HubSpot lead scoring not working? 6 reasons it'll fail within six months

Published May 5, 2026

If you searched “HubSpot lead scoring not working,” there’s a decent chance one of three things just happened.

Your sales team stopped opening the alerts. Or your pipeline filled up with leads scoring 80+ that go nowhere. Or you ran a quick audit, found the scoring properties hadn’t been updated in eight months, and asked yourself why nobody noticed.

You are not alone, and the cause usually isn’t HubSpot itself. The cause is that lead scoring looks like a weekend project. It’s not.

We built kenbun after a decade in marketing automation, and we still got this wrong. We started kenbun thinking: scoring is just weighted attributes, so why hasn’t anyone nailed this? Months in, we finally got it. Scoring isn’t a math problem. It’s a context problem.

What we mean by that: the meaning of any given signal isn’t fixed. The same /pricing visit looks different from the CRO of a target account, a competitor doing research, and a job candidate prepping for an interview. The same demo request three days old is a different signal than the same demo request six months old. The same fit rule that worked when you sold to mid-market SaaS becomes the wrong rule the day you move upmarket. The math doesn’t change. The context does. Any scoring approach that treats inputs as static integers and runs a formula on top is going to drift the moment that context shifts, which is most weeks.

The way native HubSpot scoring is set up almost guarantees that drift compounds inside of six months.

Here are the six reasons it breaks, plus what to build instead.
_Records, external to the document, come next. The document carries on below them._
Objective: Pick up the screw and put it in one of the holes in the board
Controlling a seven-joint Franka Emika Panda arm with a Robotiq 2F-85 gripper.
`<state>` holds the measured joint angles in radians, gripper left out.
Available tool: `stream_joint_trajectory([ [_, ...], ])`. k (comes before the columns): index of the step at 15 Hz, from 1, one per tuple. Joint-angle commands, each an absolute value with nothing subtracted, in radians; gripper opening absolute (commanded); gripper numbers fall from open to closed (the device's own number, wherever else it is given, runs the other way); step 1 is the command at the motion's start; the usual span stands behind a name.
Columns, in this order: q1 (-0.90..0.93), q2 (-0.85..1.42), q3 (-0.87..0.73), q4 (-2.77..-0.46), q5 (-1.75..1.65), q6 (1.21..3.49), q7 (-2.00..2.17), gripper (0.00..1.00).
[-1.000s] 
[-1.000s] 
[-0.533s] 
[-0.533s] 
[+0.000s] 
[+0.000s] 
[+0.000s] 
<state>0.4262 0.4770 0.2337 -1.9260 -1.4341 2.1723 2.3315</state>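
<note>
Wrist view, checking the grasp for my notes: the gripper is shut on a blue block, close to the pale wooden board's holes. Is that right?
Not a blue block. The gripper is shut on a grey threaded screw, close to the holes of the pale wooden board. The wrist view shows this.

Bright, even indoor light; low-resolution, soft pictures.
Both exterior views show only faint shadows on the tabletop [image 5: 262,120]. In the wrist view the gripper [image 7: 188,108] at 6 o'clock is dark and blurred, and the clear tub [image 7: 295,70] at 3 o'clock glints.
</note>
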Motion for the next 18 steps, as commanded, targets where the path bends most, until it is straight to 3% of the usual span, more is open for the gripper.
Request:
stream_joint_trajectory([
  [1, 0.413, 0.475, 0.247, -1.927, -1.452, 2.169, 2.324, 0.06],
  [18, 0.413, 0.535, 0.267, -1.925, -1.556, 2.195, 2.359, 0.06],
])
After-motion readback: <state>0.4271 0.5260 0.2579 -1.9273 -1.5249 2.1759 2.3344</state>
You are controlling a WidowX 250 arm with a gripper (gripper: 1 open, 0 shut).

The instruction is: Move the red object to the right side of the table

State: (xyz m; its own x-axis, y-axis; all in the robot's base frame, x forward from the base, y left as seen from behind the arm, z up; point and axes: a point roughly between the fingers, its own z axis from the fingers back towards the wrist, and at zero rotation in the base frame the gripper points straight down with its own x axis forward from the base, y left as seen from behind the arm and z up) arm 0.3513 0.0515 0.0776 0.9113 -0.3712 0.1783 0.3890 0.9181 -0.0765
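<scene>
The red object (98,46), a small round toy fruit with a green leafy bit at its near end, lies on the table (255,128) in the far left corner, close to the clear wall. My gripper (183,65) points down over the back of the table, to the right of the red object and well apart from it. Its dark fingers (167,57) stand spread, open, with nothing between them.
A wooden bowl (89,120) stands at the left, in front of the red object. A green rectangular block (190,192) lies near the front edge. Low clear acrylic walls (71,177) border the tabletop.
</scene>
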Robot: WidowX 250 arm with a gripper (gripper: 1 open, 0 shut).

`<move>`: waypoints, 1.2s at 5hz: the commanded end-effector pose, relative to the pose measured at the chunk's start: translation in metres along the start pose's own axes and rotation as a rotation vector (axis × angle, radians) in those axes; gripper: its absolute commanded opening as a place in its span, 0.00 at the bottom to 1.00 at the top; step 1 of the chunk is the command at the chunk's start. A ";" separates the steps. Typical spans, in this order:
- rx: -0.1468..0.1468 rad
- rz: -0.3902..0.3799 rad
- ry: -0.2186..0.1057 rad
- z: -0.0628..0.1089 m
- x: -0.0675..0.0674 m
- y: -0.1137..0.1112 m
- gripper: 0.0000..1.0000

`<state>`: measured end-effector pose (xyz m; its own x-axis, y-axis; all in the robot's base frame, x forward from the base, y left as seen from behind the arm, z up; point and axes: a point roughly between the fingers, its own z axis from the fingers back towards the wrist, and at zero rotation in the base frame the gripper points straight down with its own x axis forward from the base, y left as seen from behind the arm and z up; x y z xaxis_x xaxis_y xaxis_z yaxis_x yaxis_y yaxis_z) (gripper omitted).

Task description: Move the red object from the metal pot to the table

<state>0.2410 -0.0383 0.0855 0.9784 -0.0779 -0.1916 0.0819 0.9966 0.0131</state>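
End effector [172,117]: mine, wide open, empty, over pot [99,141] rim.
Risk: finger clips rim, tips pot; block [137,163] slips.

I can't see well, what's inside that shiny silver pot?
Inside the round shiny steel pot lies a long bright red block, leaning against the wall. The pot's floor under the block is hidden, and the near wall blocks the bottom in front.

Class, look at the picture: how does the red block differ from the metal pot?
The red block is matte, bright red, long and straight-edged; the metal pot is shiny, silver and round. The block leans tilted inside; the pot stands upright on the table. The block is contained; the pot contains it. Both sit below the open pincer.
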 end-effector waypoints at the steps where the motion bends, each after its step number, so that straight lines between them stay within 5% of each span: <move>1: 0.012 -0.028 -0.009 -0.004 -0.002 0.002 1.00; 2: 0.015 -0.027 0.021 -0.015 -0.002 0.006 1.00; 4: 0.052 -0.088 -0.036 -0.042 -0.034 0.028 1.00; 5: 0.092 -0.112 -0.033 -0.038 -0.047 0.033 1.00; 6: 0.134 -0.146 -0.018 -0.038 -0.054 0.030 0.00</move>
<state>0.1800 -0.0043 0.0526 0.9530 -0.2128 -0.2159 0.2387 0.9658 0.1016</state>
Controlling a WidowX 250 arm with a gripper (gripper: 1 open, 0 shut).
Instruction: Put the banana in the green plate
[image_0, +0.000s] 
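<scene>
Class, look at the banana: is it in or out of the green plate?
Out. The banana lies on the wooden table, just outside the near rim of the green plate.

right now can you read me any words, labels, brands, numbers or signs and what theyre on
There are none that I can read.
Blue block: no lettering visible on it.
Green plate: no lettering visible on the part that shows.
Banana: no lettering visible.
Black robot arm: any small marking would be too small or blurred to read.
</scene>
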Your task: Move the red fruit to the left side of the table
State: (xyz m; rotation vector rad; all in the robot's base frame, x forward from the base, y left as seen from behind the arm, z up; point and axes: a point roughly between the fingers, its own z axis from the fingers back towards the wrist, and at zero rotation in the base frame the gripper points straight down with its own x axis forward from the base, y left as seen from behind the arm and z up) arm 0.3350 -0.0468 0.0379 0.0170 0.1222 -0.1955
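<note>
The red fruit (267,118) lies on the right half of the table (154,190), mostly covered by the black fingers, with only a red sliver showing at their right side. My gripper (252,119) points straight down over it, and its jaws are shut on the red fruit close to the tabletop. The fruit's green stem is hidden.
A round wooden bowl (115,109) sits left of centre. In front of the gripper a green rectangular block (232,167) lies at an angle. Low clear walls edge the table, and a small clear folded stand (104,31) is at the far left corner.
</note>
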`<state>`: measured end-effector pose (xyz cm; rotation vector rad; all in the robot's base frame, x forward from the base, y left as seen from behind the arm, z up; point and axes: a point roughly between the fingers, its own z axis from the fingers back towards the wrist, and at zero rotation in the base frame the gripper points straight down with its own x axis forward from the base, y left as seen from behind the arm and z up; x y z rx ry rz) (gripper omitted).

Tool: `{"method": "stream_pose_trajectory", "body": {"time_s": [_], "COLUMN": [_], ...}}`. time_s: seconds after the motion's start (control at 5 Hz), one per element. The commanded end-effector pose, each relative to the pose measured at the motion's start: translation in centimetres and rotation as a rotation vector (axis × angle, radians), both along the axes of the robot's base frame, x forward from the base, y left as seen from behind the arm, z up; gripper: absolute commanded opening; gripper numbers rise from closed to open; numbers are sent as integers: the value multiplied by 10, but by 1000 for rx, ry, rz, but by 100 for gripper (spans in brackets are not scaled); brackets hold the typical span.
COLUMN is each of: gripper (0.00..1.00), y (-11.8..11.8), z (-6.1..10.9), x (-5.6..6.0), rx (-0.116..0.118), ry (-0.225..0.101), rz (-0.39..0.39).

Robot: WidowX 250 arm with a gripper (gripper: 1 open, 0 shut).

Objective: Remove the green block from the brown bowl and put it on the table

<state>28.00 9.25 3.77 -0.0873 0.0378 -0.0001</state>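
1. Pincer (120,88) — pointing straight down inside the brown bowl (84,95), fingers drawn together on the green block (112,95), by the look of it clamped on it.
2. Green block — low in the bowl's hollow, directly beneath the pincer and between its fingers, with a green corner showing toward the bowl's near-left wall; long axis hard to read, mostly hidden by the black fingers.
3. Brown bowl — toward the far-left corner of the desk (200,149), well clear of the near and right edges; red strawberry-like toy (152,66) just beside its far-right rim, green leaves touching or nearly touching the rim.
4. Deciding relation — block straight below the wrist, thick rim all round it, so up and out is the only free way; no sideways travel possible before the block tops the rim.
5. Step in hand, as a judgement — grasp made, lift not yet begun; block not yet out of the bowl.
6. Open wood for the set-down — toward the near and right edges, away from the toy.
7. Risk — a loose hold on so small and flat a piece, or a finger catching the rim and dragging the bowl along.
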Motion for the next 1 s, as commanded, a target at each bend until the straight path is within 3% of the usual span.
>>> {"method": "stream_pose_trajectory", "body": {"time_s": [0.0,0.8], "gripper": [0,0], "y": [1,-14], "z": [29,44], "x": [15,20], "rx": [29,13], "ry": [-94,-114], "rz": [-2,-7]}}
Why HubSpot’s scoring works in week one and breaks by month six

Quick context check, since most teams reading this just lived through it. HubSpot retired the legacy HubSpot Score property on August 31, 2025; existing scores stopped updating that day, and the migration to the new Lead Scoring tool was manual. If you’ve been on HubSpot for more than a year, you either rebuilt your model under duress in mid-2025, or you’re still running on a half-migrated setup with rules that were ported badly. Either way, your current scoring is younger than your sales team’s expectations of it.

The new tool is more capable than the legacy property. It produces separate Engagement, Fit, and (on Enterprise) Combined scores instead of a single number, supports decay, and has a more flexible rule builder. It also inherits the same structural choices that made native HubSpot scoring fragile in the first place.

Three of those choices are worth naming up front:

Scores are flat integers per property. The new tool exposes Engagement, Fit, and Combined as separate properties, but each one is still a single number. There’s no per-rule breakdown sitting next to the score, no inline audit trail of which events contributed, and the threshold property is just a band label (High/Medium/Low or A1–C3) painted onto the same integer.
Rule weights are hand-tuned. Whoever set them up made a guess in 2025, and that guess is still running today.
Decay is coarse-grained. HubSpot’s lead scoring tool does support decay (you can configure a group of events to lose a fixed percentage over a fixed period), but the unit is the event group, not the event. Every signal in a group decays at the same flat rate, and you have to choose between decay and a hard timeframe filter for that group. There’s no concept of a half-life that lets different signal types age at different speeds.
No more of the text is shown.